You know what they say, once you go bluetooth you can't go back. I recently saw video from Louis Rossman ranting BT headphones and connectors and how shitty his experience was and I wasn't understanding what was it about. I mean my CX 7.00 are great, I just turn them on and they pair with my PC instant. I can pair two devices at once. I didn't knew what was wrong untill I got audiotechnica headphones. Holy shit...
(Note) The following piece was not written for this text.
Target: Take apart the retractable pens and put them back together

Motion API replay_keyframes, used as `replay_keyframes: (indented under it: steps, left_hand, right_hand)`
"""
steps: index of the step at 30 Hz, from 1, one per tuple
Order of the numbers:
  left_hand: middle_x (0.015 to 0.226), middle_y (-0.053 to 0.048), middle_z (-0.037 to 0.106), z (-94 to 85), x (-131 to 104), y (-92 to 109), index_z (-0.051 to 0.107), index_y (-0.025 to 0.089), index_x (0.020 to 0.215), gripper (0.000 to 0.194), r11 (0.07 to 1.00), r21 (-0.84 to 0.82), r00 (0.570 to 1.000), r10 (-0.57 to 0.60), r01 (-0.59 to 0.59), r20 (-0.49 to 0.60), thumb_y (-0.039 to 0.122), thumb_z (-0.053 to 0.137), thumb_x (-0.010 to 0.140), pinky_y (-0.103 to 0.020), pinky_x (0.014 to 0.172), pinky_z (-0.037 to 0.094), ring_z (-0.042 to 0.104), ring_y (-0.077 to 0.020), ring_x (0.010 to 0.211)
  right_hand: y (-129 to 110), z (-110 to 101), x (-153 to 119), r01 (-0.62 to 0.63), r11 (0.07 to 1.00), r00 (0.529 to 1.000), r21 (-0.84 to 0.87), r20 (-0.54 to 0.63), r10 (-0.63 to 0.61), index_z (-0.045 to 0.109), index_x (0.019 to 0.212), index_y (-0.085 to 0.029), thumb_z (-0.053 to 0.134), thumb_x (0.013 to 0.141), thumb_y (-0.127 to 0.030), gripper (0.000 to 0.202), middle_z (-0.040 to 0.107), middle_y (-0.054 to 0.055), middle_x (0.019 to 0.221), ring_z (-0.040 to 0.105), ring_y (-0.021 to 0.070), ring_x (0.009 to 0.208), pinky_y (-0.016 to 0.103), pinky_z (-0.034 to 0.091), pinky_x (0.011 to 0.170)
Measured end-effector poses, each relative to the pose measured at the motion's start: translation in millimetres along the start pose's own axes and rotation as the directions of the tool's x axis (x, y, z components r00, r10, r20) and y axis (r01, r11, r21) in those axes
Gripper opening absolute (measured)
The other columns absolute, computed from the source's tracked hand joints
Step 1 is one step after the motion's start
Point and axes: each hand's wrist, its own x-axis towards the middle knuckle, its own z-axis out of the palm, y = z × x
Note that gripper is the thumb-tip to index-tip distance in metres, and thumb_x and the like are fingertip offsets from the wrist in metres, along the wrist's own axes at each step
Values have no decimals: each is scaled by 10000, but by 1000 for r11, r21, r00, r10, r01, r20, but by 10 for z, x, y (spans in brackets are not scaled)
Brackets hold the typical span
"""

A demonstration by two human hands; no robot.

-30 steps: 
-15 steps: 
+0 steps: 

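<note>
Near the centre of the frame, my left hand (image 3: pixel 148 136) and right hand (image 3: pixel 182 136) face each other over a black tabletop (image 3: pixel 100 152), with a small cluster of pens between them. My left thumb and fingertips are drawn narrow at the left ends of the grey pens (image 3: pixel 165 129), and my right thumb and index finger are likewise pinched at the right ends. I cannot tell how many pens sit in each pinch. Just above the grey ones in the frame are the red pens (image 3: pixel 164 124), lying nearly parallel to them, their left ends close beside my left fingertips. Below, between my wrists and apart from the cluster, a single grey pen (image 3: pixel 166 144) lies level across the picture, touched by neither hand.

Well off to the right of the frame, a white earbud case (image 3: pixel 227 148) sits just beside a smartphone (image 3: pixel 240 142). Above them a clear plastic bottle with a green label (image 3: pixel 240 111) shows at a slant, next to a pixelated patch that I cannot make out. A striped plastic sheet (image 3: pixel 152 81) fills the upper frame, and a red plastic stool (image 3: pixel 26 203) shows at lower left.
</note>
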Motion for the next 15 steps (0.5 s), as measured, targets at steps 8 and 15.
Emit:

- They don't autopair, you even have to forget device sometimes and pair again to make it work
- You can't charge and use BT at same time - you have to plug second 3mm jack to 3mm jack cable to your PC / phone. Seriously, I haven't seen review where they check if you can use them and charge at once. You will know how many hours it will work (theoreticaly), but in real world it doesn't matter. Most od the headphones use small batteries, and use microUSB which makes possible to charge them for 15 mins and use for few hours untill you get home and leave it charging for the night.
- You wouldn't belive but I found key feature of BT headphones for me is pairing with 2 devices at once. People don't understand it untill they try to work on laptop and make some calls with clients. It is fair simple - just answer the phone and spotify will pause on your PC.
- Seriously, I tried some other BT headphones and I found that buttons / leds tend to have shitty functionality, ie. no google assistant option, or no battery indicator - why nobody says that? It is just like old motocycles without fuel gauge, but back then people at least could look inside fuel tank and see how much juice they have. Now you have to remember how long you have been listening audio and take in account how much battery capacity you lost over recent weeks.
Someone has to start doing those reviews right, as now it doesn't mean much for average user. With recently "no headphone jack" trend and cheaper true wireless headphones there is going to be more users that don't really care about audio quality as much as about simple daily usage.